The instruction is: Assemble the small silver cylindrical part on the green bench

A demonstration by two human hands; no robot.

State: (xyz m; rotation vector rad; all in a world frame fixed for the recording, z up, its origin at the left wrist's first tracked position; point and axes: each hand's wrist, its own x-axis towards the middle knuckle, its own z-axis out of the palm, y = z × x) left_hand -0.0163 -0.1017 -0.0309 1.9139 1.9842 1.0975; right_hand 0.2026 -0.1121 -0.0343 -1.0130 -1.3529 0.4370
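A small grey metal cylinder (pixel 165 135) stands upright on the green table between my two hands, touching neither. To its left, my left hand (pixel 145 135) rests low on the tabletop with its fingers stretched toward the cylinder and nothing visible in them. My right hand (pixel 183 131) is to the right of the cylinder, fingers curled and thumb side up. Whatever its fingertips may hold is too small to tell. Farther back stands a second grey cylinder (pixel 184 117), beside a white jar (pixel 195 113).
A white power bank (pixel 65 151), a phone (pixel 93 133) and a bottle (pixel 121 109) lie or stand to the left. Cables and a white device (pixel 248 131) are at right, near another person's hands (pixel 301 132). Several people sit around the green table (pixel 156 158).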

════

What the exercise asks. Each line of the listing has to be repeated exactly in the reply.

Exercise response.
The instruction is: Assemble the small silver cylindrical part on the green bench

A demonstration by two human hands; no robot.

State: (xyz m; rotation vector rad; all in a world frame fixed for the recording, z up, its origin at the left wrist's first tracked position; point and axes: each hand's wrist, its own x-axis towards the middle knuckle, its own z-axis out of the palm, y = z × x) left_hand -0.0163 -0.1017 -0.0309 1.9139 1.9842 1.0975; right_hand 0.2026 -0.1121 -0.0343 -1.0130 -1.3529 0.4370
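A small grey metal cylinder (pixel 165 135) stands upright on the green table between my two hands, touching neither. To its left, my left hand (pixel 145 135) rests low on the tabletop with its fingers stretched toward the cylinder and nothing visible in them. My right hand (pixel 183 131) is to the right of the cylinder, fingers curled and thumb side up. Whatever its fingertips may hold is too small to tell. Farther back stands a second grey cylinder (pixel 184 117), beside a white jar (pixel 195 113).
A white power bank (pixel 65 151), a phone (pixel 93 133) and a bottle (pixel 121 109) lie or stand to the left. Cables and a white device (pixel 248 131) are at right, near another person's hands (pixel 301 132). Several people sit around the green table (pixel 156 158).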

This answer is complete.